Thursday, October 20, 2011

Teaching Moms not to Bully

I'm not sure how to start this blog post because I know it will offend people and that is not my intention.  My intention is to raise awareness of what we are teaching our kids.  I don't just mean what we tell our kids, but what we teach them by our own actions and our own words.  Recently I was sitting in a restaurant with my grandmother and overheard a conversation at the table behind me.  Usually I don't listen to other people's conversation, but these women were not being exactly quiet.  These women (not high school girls, not college girls, women approximately in their late 20s, early 30s) had their small children with them.  Their conversation consisted of statements such as "did you see so-and-so this morning at the school?  She has put on some weight, and did you see what she was wearing?"  The response elicited another string of catty remarks that went back and forth for the entire lunch.  This conversation was bad enough on its own, but throw in the fact that there were two little girls sitting at the table with them and that made it even worse.  What they were essentially doing was teaching those little girls to judge people by their appearance, and that it is ok to talk about people behind their backs.  Kids (especially girls) have a hard enough time in today's world learning what is good and what isn't with what is shown on TV, even kids' channels such as Disney, and the last thing they need is their mothers and role models showing them that it is ok to be a bully (yes, I said bully).  Those women in that restaurant were bullies.  It's not the form of bully that you hear about where kids are being taunted and pushed to the limit, but anyone who makes someone feel bad about themselves is a bully.  I'm sure that those women don't want those people that they were talking about to know what they were saying, but I'm pretty sure they also probably don't go out of their way to make those people feel good either. 

I'm sure you know women like these.  You either grew up with them, have seen them, have been their victim, or decided to join in with them (meaning you are one of them).  If you are one of them, my goal is not to offend you, it is to make you aware of your actions and what they do to others.  It is to show you what you are teaching your children to do.  I overheard that conversation in that restaurant over a month ago, but the reason that it resurfaced in my mind again was because what they were doing hit close to home this week.

One of my daughters is in kindergarten this year.  This is my child who is full of energy, bubbly, never met a stranger, animated, and the life of the party (descriptions that have been given to her by pre-k teachers and daycare teachers, not just by me).  She was so excited to start kindergarten this year, couldn't wait to be in school like her big sister, couldn't wait to learn to read, and most of all to make new friends (which has always been easy for her).  As the school year has progressed, I have asked her everyday who she played with at recess, but I keep getting the same response, "nobody."  Eventually I asked her why she wasn't playing with anyone, I thought maybe she was choosing, for some reason I couldn't fathom, to play alone.  Then she told me that she wasn't playing with anyone because nobody wanted to play with her.  Every time she asked someone to play with her they told her no because they had other friends and didn't want anyone else to play with them.  I decided to investigate this further and had a talk with the teacher.  The teacher confirmed what I had already figured out: my daughter's class is full of catty little girls.  Little girls who make others cry at lunch because they won't let other ones sit beside them because they don't like them.  Being a mother, this has completely broken my heart. 
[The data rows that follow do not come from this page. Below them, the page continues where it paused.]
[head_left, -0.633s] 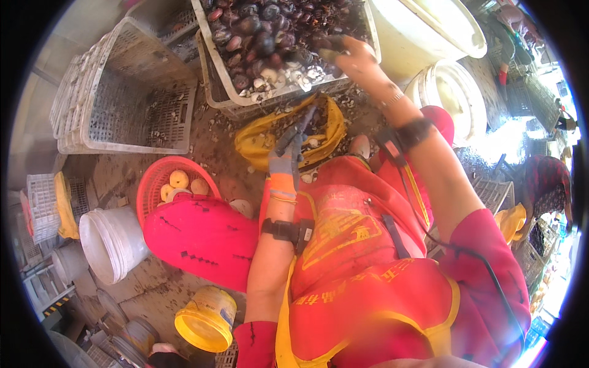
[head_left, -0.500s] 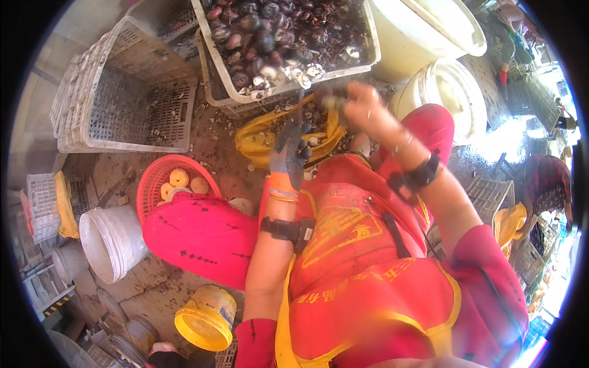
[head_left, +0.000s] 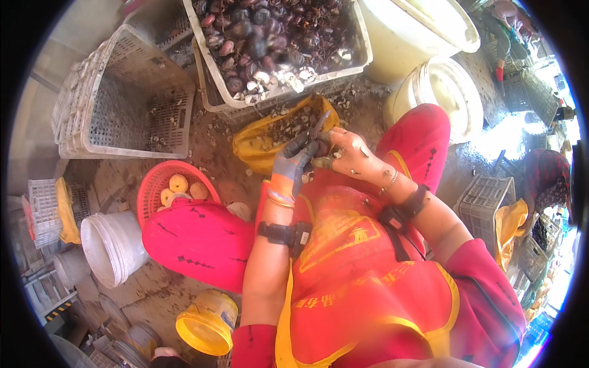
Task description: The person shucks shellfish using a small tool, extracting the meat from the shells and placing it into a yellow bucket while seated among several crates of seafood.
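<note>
My left hand (head_left: 293, 161), in a grey glove with an orange cuff, is closed on a small knife. The knife's narrow blade (head_left: 321, 124) points up and away between my hands. My bare right hand (head_left: 353, 153), flecked with bits, is closed with its fingertips against my left. A dark round piece (head_left: 321, 147) is pinched there, partly hidden by fingers. Just beyond lies an open yellow sack (head_left: 254, 138) with dark and white scraps. Behind it, a pale crate (head_left: 294, 93) holds dark purplish round pieces (head_left: 261, 46) and some white ones (head_left: 297, 80).
To the left stand an emptied-looking grey crate (head_left: 132, 150), a red basket (head_left: 147, 184) with yellowish round fruits, a white bucket (head_left: 107, 245) and a yellow bucket (head_left: 205, 328). Pale tubs (head_left: 438, 98) stand at the right. Other people (head_left: 546, 178) are at far right.
My right hand has come back from beside the crate's near edge and now meets my left. The blade has tilted right, and my left hand has shifted slightly.
</note>
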Tool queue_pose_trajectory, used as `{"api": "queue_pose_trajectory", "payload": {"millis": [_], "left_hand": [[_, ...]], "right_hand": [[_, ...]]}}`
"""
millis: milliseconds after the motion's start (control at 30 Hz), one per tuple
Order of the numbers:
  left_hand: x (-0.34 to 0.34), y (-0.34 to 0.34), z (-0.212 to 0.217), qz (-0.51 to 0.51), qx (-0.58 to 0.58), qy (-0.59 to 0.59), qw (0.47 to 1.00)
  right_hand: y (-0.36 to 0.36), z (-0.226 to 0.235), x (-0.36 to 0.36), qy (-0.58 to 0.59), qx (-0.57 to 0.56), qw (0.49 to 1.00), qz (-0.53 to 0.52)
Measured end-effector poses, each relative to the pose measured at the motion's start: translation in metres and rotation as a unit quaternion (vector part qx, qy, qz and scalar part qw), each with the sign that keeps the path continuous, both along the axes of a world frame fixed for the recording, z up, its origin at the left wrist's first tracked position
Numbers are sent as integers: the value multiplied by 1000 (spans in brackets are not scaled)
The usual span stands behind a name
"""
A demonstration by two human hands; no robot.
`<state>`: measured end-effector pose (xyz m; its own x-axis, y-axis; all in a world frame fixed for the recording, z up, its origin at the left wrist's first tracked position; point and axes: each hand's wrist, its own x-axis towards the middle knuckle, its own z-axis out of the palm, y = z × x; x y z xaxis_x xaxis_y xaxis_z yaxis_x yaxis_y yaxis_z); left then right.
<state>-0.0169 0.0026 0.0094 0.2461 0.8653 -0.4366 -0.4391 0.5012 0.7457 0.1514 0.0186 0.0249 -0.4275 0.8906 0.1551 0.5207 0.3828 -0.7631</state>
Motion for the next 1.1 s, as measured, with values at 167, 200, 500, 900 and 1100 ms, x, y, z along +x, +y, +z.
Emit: {"api": "queue_pose_trajectory", "payload": {"millis": [167, 200, 500, 900, 1100], "left_hand": [[-11, 6, -40, 102, -42, 167, 980], [-17, 9, -29, 88, -62, 205, 973], [-13, 0, -34, 62, 91, 121, 987], [-2, 1, -3, 73, 453, 359, 813], [-4, 2, 3, 91, 530, 403, 741]], "right_hand": [[1, -13, 16, -21, -72, 997, -33], [3, -31, 24, -12, -96, 993, -65], [5, 4, 31, 111, -262, 955, -86], [6, 24, 25, -36, -74, 996, 31], [10, 8, 35, 12, -181, 980, -76]]}}
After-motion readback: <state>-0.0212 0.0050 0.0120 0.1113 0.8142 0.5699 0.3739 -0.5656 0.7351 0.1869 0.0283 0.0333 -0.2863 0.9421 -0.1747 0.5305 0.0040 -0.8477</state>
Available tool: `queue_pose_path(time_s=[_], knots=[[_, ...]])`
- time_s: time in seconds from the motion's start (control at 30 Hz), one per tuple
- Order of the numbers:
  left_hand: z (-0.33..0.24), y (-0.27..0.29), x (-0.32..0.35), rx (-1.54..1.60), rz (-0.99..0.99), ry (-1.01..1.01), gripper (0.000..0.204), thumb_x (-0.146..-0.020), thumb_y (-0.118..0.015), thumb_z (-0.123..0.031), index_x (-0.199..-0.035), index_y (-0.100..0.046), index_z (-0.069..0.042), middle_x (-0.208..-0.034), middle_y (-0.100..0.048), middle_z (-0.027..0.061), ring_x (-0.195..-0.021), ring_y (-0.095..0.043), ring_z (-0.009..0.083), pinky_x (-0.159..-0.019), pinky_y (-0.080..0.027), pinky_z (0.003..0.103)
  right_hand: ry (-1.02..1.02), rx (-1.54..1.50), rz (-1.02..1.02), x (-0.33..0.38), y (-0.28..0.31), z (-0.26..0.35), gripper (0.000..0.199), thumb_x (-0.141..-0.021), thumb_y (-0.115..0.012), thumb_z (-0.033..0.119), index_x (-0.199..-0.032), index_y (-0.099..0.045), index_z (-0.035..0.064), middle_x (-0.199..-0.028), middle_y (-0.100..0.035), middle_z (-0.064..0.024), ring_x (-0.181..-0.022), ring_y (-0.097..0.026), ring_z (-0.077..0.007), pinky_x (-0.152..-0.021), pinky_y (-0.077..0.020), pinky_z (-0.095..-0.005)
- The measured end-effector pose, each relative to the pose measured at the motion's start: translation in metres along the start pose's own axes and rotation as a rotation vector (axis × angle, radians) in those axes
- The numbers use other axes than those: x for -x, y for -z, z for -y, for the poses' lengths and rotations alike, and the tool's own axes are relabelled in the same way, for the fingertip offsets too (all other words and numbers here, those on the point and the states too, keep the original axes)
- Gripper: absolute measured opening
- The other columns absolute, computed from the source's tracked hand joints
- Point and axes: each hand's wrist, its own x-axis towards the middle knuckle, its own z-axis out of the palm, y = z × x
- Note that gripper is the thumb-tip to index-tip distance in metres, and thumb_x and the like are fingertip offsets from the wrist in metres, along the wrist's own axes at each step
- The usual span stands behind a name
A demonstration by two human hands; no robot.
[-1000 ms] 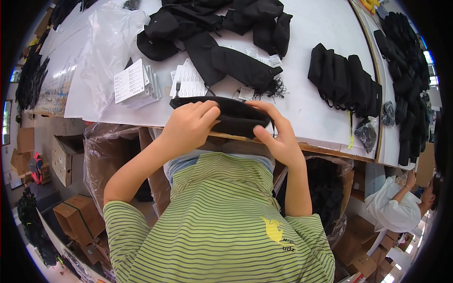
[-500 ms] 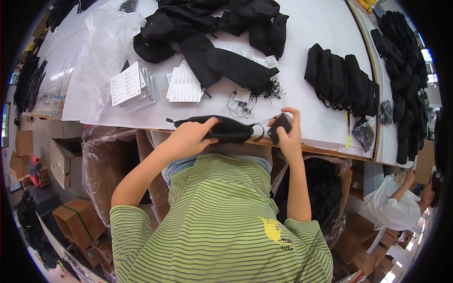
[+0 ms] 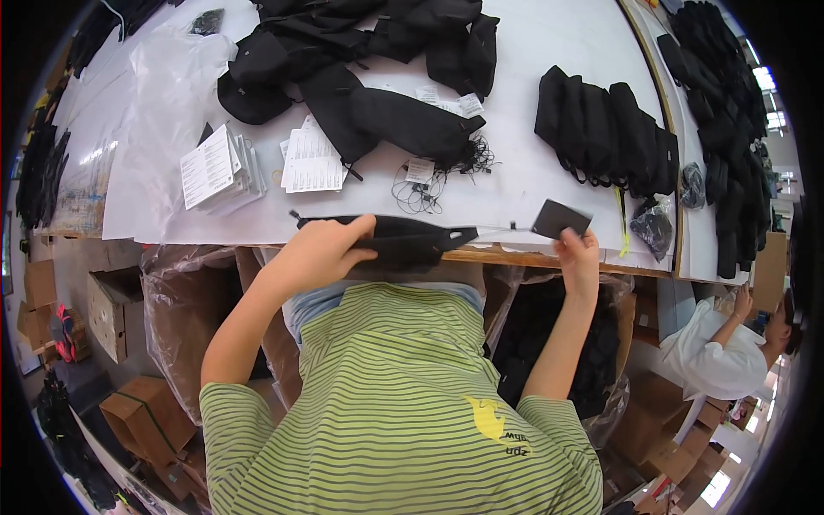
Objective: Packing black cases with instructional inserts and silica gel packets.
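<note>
My left hand (image 3: 311, 257) is closed on a black fabric pouch (image 3: 408, 245) at the table's front edge, its fingers over the upper side. A small loop sticks out at the pouch's right end. From that loop a thin string runs right to a black hang tag (image 3: 560, 217). Pinched between the fingertips of my right hand (image 3: 577, 262), the tag is held out and the string looks taut. A tangle of black tag strings (image 3: 419, 194) lies just beyond the pouch, with a small white label (image 3: 420, 170) on it.
Stacks of printed white cards (image 3: 215, 170) lie at left beside clear plastic wrap (image 3: 163, 112). Black pouches (image 3: 378, 112) are heaped at the back; a row of them (image 3: 601, 129) lies at right. Lined cartons (image 3: 184, 300) stand below the table. Another person (image 3: 717, 352) works at far right.
My right hand has moved right, drawing the tag away from the pouch, and the tag's flat face now shows. The pouch is stretched flatter in my left hand. The whole view has shifted slightly.
</note>
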Motion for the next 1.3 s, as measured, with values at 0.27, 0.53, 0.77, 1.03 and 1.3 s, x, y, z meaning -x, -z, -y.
queue_pose_path(time_s=[0.27,0.53,0.77,1.03,1.3], knots=[[-0.038,-0.009,0.004,0.11,0.246,-0.079,0.029,-0.088,-0.062,-0.028,-0.098,-0.049,-0.004,-0.064,-0.056,0.0171,-0.064,-0.058,0.036,-0.059,-0.043,0.044,-0.166,-1.015,0.143,-0.01,-0.097,-0.061,0.021,-0.092,-0.053,0.025,-0.091,-0.059,0.0043,-0.062,-0.034,0.0005,-0.056,-0.031,-0.0118,-0.051,-0.0286,-0.0234],[-0.034,-0.007,0.013,0.042,0.091,-0.121,0.023,-0.084,-0.065,-0.022,-0.093,-0.053,-0.004,-0.084,-0.062,0.0146,-0.079,-0.059,0.0321,-0.07,-0.046,0.041,0.265,-0.151,-0.392,-0.017,-0.113,-0.026,0.029,-0.088,-0.068,0.019,-0.063,-0.056,0.0117,-0.063,-0.055,0.0075,-0.053,-0.046,-0.0013,-0.045,-0.0302,-0.0206],[-0.039,-0.031,0.0,0.131,-0.218,-0.248,0.022,-0.073,-0.074,-0.014,-0.088,-0.061,-0.005,-0.121,-0.058,0.0086,-0.101,-0.057,0.0281,-0.087,-0.044,0.039,0.266,1.04,0.482,0.04,-0.141,0.008,0.018,-0.078,-0.074,0.023,-0.077,-0.072,0.0055,-0.051,-0.058,-0.0056,-0.041,-0.045,-0.0112,-0.045,-0.0369,-0.027],[-0.029,-0.02,-0.02,0.06,0.333,-0.117,0.023,-0.084,-0.066,-0.024,-0.1,-0.06,-0.008,-0.087,-0.062,0.0122,-0.082,-0.058,0.0275,-0.08,-0.043,0.036,0.071,1.174,0.819,0.062,-0.124,0.011,0.033,-0.08,-0.069,0.044,-0.08,-0.071,0.0107,-0.053,-0.056,-0.0101,-0.051,-0.056,-0.0288,-0.051,-0.0436,-0.0354],[0.04,-0.046,-0.116,-0.279,-0.621,-0.189,0.024,-0.081,-0.068,-0.018,-0.1,-0.061,-0.005,-0.099,-0.06,0.0093,-0.1,-0.052,0.0294,-0.088,-0.042,0.039,0.316,1.244,0.864,0.068,-0.116,0.014,0.026,-0.076,-0.073,0.035,-0.077,-0.07,0.0088,-0.052,-0.054,-0.009,-0.051,-0.055,-0.027,-0.051,-0.0448,-0.0338]])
I have always taught my daughters to be nice to everyone, and to my knowledge they always have.  No, they are not perfect, but they are good kids.  When I say that I have "taught" my daughters this, it means that not only have I told them this, but I have shown them how to be nice through my own actions.  To the mothers that I overheard that day at lunch and to all the ones who weren't there but are guilty of behaving this way, why would you want your kids to be this way towards others?  How would you feel if your kids were the ones being treated this way?  How do our kids ever stand a chance in this world if we don't teach them compassion and empathy for other people?  Please do yourself and everyone (especially your children) a favor and take a look at how you behave and how your children see you behave; then ask yourself if you would want your kids to behave as you do.  If your answer is no then maybe I am talking to you.

5 comments:

  1. Thank you for posting this. I honestly was thinking about it earlier today having recently been the "victim" of being bullied by other moms. No matter how old you get, it still hurts. And you're right. It sends a terrible message to our kids. I will definitely be more careful about what I say about others in front of my children.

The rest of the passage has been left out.